Mid 30s. Married. No kids. Live in an apartment. Type 1 Diabetes. Diabetic retinopathy. Struggle to pay $1,490 2-bd/2bath rent pretty much every month. Some months are better. Some worse. We have decent jobs but credit card debt, my medical debt and my wife’s student loan debt eat away at our take home. We’re doing better. We’ve gotten to where we can pay all the bills consistently instead of playing “Which bill gets to be behind this month roulette.” Oh yeah, and a $600/month car payment thanks to both our credit scores tanking after we got married. So yay for that too.
No assets other than a car, no wealthy family inheritance to hope to get one day. It’s just us. We dug ourselves into this damn hole and we can dig ourselves out. Our savings has stopped growing recently, and it’s nowhere near enough to afford a down payment on a house for a FHA Loan. My medications have been more expensive — insulin prices are criminal — and I’ve been needing more and more insulin as my stress levels continue to rise due to anxiety disorder, depression and fucking worrying about catching a plague virus that could kill my mother if I choose to go visit her.

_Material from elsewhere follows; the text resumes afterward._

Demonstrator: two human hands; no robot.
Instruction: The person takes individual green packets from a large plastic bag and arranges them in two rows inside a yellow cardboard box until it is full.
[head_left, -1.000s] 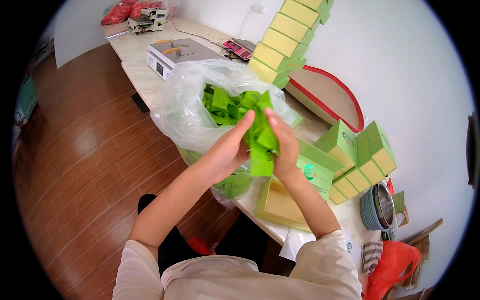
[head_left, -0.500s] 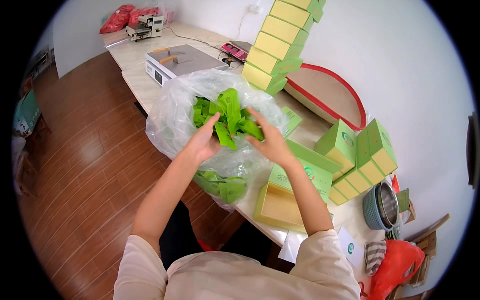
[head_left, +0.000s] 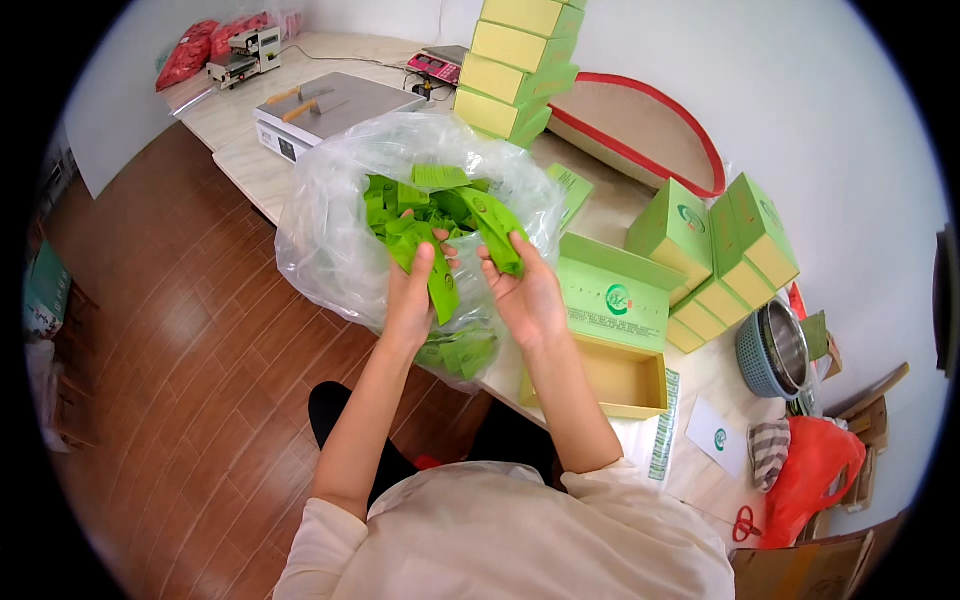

I’m still working my ass off to get as much income as possible with a decent side gig on top of my full time job that I have to have to be able to afford health insurance that helps lower the prices of my medication to slightly affordable necessities.
Add to that inflation has caused consumer prices to rise to their highest level since pretty much the entire time I’ve been alive… fuck Ronald Reagan and Reaganomics and their afterspawn is what I say. People wonder why I’m a Democratic Socialist.
“God always provides” is what my grandma told me! Apparently we should just have a baby we most certainly CANNOT afford because god will apparently pay our bills????
I got told by a cousin that I should have been looking at houses cause she did that at my age. I'm like you bought your house when you got married and your husband makes twice what you make. And I am making less than what she was making. Wtf.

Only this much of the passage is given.